* Exercise directions *
A verbatim reproduction of the lines below, from the line containing "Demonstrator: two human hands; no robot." through the line containing "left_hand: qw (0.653", both ends included, is the whole required output.
───── Provided material
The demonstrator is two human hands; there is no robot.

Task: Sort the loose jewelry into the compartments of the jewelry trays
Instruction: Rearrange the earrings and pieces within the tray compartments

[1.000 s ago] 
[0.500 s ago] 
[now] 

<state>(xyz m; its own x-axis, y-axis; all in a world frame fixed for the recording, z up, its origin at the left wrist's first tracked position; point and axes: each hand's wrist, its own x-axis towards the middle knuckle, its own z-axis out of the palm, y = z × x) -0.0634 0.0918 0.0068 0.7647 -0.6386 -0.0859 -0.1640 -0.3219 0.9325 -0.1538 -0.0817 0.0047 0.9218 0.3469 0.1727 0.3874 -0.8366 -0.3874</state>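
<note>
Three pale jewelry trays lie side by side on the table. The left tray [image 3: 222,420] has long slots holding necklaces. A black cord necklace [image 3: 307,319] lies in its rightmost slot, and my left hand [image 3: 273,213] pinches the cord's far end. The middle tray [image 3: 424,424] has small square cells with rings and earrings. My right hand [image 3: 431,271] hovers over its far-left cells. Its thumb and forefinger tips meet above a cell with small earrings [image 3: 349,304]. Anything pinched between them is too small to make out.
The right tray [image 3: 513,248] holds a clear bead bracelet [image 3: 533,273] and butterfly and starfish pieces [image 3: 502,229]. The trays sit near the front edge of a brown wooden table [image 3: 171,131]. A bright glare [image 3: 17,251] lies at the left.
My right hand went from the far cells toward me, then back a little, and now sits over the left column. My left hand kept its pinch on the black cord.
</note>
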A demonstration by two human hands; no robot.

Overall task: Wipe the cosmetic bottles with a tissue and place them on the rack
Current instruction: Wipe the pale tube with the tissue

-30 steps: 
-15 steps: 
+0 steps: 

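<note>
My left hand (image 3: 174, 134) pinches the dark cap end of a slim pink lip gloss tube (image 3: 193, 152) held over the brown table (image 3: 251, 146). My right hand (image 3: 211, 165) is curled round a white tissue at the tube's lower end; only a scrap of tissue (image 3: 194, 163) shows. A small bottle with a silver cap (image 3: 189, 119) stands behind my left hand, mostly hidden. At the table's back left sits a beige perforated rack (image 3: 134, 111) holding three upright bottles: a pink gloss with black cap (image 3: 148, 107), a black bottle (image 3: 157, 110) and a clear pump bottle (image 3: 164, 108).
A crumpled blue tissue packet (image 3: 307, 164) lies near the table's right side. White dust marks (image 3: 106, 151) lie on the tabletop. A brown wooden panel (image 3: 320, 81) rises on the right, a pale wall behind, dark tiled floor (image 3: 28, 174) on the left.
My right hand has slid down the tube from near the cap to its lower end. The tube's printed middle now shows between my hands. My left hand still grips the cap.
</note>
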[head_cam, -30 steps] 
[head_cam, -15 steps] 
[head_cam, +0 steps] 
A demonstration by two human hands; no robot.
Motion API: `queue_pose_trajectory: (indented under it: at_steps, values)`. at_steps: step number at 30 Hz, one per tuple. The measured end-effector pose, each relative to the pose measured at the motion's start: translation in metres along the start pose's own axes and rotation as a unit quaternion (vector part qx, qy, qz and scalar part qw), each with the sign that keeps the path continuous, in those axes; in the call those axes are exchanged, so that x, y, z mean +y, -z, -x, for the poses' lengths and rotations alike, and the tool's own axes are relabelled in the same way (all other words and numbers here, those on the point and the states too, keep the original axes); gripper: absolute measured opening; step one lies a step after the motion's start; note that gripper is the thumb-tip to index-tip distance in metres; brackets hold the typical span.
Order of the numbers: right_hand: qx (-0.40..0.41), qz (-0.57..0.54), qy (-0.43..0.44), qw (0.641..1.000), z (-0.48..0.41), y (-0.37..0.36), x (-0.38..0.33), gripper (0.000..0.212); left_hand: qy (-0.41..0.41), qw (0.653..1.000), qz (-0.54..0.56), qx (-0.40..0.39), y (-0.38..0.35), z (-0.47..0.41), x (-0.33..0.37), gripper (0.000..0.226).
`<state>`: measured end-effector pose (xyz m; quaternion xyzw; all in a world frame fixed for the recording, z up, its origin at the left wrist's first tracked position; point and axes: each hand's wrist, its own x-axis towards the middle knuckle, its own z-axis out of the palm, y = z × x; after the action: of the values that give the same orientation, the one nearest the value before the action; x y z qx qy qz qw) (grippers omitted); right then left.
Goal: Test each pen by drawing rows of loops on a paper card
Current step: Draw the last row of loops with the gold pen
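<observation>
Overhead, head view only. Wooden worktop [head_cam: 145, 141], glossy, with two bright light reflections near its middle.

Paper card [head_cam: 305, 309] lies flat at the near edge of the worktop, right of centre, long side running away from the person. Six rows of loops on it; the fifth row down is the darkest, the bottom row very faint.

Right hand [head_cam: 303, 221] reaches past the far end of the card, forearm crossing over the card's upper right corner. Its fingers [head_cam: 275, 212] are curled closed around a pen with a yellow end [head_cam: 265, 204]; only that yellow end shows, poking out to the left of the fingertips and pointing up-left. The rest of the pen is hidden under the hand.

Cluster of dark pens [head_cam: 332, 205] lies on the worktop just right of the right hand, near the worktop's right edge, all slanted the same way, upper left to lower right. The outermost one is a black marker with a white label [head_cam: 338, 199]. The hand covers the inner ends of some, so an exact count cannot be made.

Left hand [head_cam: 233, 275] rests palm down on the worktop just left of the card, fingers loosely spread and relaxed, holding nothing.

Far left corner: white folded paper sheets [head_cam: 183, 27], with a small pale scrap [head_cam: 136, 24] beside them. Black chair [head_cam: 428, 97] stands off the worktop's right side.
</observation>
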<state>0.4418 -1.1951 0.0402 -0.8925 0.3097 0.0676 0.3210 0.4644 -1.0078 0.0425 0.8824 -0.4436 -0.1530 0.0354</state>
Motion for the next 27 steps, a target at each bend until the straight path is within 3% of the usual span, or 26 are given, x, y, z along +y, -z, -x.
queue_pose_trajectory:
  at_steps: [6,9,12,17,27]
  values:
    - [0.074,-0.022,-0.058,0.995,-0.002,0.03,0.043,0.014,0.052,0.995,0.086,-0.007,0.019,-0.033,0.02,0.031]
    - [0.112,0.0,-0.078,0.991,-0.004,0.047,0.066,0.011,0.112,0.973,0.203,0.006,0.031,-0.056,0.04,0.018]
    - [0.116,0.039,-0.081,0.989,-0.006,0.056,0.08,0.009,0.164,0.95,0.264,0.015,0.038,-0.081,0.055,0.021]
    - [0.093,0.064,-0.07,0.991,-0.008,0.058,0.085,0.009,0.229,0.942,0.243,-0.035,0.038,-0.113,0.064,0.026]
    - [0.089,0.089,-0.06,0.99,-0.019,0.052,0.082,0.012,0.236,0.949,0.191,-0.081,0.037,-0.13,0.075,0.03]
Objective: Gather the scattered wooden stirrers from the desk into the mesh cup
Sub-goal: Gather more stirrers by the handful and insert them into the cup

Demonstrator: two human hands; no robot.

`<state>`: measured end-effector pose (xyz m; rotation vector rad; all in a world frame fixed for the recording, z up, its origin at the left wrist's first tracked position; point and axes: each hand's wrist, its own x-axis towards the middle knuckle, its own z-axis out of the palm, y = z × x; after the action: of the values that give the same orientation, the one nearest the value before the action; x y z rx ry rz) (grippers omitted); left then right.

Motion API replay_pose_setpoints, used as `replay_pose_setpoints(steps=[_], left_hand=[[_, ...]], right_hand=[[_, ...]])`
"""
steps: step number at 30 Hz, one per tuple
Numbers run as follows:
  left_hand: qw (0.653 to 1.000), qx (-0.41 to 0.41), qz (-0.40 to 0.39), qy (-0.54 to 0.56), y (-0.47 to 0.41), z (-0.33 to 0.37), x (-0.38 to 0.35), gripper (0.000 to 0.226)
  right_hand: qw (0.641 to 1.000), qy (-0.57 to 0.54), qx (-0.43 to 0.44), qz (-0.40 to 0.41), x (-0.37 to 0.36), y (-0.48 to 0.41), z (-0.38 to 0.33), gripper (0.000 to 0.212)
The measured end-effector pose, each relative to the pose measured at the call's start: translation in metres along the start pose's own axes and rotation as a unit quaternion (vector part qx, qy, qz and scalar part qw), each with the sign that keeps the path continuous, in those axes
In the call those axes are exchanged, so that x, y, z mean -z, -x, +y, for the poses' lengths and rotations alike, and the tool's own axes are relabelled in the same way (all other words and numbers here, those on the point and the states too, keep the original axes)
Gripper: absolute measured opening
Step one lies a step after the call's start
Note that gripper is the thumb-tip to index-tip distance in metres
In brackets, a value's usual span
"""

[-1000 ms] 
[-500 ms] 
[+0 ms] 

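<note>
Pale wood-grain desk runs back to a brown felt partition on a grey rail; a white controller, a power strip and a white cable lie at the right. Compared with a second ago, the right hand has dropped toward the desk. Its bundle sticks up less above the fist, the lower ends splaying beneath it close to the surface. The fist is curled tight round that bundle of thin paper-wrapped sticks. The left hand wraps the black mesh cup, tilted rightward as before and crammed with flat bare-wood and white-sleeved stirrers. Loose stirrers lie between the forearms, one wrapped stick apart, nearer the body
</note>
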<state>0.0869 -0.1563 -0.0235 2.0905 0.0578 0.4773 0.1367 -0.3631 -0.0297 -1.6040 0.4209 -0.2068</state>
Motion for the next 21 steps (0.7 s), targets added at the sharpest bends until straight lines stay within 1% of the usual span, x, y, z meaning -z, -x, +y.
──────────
* Written reply *
Demonstrator: two human hands; no robot.

`<state>`: measured end-effector pose (xyz m; rotation vector rad; all in a world frame fixed for the recording, z up, its origin at the left wrist's first tracked position; point and axes: each hand's wrist, its own x-axis towards the middle knuckle, its own z-axis out of the palm, y = z × x; after the action: of the values that give the same orientation, the one nearest the value before the action; x y z rx ry rz) (grippers omitted); left then right.

Motion API replay_pose_setpoints, used as `replay_pose_setpoints(steps=[_], left_hand=[[_, ...]], right_hand=[[_, ...]])`
"""
steps: step number at 30 Hz, one per tuple
Numbers run as follows:
  left_hand: qw (0.653 to 1.000), qx (-0.41 to 0.41), qz (-0.40 to 0.39), qy (-0.54 to 0.56), y (-0.47 to 0.41), z (-0.33 to 0.37), x (-0.38 to 0.35), gripper (0.000 to 0.226)

This is the complete output.